PROBLEM TO SOLVE: Within the records below, reproduce without change the lines from the line that has "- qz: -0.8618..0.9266" through the line that has "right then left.", and only those.

---

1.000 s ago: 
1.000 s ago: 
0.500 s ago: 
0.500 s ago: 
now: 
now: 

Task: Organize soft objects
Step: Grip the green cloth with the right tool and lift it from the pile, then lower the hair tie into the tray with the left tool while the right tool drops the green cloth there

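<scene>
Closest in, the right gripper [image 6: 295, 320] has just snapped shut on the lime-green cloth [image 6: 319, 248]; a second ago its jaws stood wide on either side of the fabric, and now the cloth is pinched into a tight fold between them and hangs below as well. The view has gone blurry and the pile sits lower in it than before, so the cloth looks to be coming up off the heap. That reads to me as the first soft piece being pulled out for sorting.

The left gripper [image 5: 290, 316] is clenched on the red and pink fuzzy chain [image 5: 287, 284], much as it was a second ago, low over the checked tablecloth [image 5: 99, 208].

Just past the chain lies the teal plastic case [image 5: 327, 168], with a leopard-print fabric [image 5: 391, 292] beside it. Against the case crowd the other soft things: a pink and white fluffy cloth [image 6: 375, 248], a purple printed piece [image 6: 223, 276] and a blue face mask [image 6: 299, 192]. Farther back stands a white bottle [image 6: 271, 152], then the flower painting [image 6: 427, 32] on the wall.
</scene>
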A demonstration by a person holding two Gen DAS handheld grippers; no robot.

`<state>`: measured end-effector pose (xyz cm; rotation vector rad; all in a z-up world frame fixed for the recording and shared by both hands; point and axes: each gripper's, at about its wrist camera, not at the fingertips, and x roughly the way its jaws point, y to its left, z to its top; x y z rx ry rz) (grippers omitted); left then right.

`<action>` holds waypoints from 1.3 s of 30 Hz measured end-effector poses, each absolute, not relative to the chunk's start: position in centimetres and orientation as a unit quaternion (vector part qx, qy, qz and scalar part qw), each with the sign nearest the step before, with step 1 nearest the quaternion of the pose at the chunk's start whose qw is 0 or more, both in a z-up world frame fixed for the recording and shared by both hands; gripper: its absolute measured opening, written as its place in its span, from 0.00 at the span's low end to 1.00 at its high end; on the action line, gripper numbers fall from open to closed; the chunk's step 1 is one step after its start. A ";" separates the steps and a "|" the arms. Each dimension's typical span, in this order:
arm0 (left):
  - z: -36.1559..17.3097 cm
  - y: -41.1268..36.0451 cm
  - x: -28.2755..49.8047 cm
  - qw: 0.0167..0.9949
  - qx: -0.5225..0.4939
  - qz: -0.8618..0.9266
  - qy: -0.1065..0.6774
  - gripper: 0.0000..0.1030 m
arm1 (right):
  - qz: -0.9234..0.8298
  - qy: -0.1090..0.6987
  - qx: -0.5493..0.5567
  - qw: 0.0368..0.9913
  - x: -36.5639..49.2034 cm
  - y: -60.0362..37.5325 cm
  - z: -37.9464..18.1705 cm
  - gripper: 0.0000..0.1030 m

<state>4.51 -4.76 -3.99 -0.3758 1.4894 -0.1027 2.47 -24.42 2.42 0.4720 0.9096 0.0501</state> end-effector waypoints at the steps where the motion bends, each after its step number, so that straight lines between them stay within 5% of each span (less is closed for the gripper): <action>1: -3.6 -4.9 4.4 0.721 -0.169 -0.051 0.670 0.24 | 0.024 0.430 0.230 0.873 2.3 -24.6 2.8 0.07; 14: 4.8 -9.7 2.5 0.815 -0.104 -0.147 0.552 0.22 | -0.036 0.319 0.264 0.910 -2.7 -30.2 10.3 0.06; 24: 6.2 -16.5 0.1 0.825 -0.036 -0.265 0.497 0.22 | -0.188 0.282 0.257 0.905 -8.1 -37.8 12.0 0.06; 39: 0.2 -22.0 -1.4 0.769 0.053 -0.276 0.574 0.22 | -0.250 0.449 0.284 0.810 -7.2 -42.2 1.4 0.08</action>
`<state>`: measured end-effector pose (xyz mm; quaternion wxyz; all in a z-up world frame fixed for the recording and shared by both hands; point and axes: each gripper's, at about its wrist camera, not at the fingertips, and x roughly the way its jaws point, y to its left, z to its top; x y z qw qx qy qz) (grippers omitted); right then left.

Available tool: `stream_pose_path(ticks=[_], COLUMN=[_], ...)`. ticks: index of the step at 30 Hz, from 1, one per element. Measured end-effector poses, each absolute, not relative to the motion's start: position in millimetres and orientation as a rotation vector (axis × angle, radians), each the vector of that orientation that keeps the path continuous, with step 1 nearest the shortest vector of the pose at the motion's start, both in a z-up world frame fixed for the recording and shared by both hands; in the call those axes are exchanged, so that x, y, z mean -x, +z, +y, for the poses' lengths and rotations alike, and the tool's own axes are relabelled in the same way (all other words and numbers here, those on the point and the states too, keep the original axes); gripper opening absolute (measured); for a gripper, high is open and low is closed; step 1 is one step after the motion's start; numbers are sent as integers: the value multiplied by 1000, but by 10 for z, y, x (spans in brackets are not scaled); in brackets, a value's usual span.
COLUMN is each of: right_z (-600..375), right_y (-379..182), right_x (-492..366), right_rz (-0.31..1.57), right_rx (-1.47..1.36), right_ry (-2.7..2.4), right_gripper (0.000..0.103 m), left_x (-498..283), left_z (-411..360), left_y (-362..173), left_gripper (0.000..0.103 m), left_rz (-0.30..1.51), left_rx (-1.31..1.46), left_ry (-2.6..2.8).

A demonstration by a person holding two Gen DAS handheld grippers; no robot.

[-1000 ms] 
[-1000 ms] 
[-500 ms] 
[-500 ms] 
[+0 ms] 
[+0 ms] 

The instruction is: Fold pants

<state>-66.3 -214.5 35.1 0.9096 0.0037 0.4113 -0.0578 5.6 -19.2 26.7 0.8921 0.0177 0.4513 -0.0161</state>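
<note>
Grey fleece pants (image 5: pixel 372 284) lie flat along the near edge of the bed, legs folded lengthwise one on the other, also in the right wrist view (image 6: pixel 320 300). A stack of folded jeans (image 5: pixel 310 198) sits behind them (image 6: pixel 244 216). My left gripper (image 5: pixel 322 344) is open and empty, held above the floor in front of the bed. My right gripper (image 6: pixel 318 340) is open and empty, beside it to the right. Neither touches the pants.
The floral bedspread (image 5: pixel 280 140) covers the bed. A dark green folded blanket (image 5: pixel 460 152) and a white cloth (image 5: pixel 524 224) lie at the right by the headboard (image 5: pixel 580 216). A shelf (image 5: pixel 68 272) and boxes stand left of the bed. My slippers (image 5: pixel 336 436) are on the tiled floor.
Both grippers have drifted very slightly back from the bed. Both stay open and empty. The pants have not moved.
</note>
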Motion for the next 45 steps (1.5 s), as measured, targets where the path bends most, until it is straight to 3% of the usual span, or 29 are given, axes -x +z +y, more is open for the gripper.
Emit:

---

RESPONSE BOX:
  - qz: -0.8618..0.9266
  - qy: -0.1065..0.6774
  - gripper: 0.0000..0.1030 m
arm1 (right):
  - qz: -0.9234..0.8298
  - qy: -0.1090..0.6987
  - qx: -0.5493..0.5567
  - qw: 0.0368..0.9913
  - x: -36.5639..49.2034 cm
  - y: -60.0362..37.5325 cm
  - z: -37.9464..18.1705 cm
  - gripper: 0.0000..0.1030 m

<state>4.51 -4.76 -3.99 -0.3758 1.4894 -0.1027 2.47 -24.42 2.42 0.4720 0.9096 0.0501</state> end-effector waypoints at the steps where the motion bends, each after its step number, so that straight lines between them stay within 5% of each span (less is closed for the gripper): <action>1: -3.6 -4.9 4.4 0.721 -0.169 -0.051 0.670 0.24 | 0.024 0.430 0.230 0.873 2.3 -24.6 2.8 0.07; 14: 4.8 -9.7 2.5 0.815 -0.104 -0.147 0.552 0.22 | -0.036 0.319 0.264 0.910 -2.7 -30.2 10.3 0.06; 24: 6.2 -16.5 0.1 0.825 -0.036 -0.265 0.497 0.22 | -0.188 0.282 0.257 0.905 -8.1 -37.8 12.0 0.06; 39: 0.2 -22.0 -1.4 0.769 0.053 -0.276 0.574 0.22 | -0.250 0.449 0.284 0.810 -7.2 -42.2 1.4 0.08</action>
`<state>`: measured end-effector pose (xyz mm; quaternion wxyz; all in a z-up world frame fixed for the recording and shared by both hands; point and axes: each gripper's, at about its wrist camera, not at the fingertips, and x roughly the way its jaws point, y to its left, z to its top; x y z qw qx qy qz) (grippers omitted); right then left.

The response is now done.